The EDA suggested the number of jobs vary over months for each year, and the number of jobs a year varies between regions, which is my justification for adding the random effects.

Without more information, it seems you have the number of jobs measured yearly within a region. This suggests a longitudinal model is appropriate, however figuring out how to incorporate time into your data is critical. Do you think years have unique effects on the number of jobs? Or is year better indexing a trend in job growth?

  1. Year as a unique effect.

If you believe each year has its own unique effect on jobs and you have 5 or more years in your data, irrespective of region, then you could model it thusly:

glmer.nb(Jobs ~ Month + (1+Month|Year) + (1|Region), data = df)

This is sometimes called a two-way error components model in econometrics. This model allows for the effect of Month on job creation to vary by year. You could also allow the effect of month to vary by region (1+Month|Region).

  1. Year indexing a trend

This is the classic growth model, in which year is used to capture the trend in job growth over the panel period, and could be modeled as such:

glmer.nb(Jobs ~ Month + Year + (1+Year|Region), data = df)
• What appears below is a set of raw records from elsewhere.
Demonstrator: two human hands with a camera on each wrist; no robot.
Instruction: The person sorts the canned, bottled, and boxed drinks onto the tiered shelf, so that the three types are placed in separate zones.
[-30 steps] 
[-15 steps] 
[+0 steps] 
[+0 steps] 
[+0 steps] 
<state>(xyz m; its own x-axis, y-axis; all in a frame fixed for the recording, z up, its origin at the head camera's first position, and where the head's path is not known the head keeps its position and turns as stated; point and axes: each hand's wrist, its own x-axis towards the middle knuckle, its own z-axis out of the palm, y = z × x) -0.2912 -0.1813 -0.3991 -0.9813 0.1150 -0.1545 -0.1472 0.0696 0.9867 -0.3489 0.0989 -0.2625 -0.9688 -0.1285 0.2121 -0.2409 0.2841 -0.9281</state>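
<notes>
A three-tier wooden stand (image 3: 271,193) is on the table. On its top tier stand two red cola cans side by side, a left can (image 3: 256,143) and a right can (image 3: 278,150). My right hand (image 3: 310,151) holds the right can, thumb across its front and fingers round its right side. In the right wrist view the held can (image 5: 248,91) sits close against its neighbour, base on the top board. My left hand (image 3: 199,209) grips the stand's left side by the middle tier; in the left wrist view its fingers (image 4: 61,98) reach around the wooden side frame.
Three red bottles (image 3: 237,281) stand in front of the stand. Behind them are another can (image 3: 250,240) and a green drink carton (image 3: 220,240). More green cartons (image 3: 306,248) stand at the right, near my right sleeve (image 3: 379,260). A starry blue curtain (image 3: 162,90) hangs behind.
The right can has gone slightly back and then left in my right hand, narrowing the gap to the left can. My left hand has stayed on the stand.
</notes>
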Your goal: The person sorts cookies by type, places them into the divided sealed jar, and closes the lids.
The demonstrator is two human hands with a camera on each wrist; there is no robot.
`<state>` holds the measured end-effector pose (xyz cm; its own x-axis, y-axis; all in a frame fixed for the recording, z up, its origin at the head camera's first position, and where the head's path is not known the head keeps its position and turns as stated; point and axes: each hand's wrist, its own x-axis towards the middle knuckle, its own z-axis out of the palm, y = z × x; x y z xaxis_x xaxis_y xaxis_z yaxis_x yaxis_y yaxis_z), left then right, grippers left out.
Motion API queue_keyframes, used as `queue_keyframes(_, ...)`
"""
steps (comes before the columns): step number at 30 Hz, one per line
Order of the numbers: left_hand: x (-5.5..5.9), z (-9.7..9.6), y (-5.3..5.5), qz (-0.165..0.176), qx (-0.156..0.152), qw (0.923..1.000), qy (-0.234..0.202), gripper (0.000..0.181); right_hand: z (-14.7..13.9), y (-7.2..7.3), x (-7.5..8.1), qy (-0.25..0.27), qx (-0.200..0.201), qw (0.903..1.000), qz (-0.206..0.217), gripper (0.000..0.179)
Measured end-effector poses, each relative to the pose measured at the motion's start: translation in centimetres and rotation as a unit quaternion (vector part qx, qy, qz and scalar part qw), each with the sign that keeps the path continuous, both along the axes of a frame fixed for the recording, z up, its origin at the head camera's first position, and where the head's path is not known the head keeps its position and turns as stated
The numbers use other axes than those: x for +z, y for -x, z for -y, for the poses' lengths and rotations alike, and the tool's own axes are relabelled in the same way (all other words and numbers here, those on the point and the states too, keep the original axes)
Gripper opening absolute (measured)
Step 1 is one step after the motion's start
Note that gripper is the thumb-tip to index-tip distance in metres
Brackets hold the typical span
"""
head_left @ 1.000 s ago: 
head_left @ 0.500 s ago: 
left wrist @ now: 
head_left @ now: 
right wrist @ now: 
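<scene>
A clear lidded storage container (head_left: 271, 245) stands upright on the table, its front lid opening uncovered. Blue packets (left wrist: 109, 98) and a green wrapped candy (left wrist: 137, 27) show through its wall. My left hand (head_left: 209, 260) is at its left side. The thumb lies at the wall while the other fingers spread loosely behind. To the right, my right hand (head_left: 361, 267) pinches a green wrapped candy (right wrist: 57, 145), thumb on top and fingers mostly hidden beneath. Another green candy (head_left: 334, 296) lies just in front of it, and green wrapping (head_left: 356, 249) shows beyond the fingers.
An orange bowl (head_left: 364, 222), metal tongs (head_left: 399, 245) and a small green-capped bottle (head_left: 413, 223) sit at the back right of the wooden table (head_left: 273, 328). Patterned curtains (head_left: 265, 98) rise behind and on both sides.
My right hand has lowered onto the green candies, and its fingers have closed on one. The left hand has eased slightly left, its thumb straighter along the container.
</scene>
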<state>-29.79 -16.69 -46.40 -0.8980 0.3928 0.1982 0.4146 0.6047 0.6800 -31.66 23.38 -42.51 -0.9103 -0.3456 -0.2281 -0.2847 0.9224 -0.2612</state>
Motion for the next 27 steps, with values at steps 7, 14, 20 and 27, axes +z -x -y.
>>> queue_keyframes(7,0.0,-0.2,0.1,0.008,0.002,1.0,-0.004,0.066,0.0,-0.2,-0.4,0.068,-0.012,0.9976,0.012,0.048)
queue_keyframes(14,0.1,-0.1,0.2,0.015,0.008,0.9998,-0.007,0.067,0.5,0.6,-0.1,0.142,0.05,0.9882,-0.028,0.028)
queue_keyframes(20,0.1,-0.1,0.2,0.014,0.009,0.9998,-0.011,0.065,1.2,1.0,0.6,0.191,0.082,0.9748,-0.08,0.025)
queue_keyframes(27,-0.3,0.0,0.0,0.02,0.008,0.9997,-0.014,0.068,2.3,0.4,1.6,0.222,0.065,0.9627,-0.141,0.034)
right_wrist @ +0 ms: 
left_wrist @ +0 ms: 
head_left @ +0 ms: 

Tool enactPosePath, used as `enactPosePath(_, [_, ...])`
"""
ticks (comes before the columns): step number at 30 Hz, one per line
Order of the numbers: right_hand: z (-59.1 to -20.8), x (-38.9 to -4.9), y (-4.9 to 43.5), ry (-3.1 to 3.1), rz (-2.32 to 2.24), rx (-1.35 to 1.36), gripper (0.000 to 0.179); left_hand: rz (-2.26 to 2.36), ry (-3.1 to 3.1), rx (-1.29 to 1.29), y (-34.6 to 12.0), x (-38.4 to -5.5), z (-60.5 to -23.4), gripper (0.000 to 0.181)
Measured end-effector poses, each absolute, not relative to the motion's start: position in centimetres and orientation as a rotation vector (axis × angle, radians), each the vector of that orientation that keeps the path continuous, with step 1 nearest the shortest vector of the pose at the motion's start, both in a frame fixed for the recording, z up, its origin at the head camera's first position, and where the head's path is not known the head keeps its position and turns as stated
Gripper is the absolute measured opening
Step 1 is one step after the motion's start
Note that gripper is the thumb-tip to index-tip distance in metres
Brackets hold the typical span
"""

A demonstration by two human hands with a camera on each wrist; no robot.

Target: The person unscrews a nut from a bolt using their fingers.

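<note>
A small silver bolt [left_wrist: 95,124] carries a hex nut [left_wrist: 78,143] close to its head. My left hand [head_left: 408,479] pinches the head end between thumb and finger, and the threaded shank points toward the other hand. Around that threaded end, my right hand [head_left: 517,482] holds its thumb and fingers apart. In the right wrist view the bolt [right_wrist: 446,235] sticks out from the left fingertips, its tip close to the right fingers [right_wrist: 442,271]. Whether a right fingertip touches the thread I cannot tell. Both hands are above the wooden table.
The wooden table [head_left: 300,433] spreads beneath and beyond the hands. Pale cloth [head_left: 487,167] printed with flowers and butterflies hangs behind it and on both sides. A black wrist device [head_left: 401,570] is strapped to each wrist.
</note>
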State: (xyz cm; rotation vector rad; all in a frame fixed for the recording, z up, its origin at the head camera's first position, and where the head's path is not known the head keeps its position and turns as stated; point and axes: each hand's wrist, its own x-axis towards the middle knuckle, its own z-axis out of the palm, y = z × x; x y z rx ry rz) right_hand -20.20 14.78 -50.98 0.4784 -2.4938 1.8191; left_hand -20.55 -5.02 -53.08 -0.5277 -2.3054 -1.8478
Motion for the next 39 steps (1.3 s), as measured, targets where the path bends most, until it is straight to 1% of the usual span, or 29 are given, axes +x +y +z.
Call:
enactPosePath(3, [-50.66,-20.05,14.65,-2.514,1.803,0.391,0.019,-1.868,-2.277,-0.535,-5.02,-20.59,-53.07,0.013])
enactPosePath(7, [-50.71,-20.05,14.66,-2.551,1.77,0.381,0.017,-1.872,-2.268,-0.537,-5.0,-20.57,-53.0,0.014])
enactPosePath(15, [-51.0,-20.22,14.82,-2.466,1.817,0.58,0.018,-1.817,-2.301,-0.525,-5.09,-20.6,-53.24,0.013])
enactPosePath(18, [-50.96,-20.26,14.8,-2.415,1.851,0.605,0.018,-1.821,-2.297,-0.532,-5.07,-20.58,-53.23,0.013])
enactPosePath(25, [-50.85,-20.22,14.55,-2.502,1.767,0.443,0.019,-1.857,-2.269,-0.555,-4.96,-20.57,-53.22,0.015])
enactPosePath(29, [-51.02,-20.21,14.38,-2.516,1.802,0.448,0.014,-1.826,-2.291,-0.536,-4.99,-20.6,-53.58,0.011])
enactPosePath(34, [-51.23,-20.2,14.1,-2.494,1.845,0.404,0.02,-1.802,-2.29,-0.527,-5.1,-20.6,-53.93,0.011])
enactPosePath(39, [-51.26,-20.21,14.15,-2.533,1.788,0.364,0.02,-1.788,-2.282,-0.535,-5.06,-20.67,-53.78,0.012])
In this model, Year should be coded as a numeric, not a factor variable. This model allows for a linear effect of year on jobs, which varies from region to region. Put differently, you expect this time trend in jobs to be more correlated within regions than across regions. You could allow the trend to be non-linear, if such were appropriate. Month in this model should be treated as a factor variable, providing you with a set of coefficients that compare the average number of jobs created for a given month relative to whatever the reference month is.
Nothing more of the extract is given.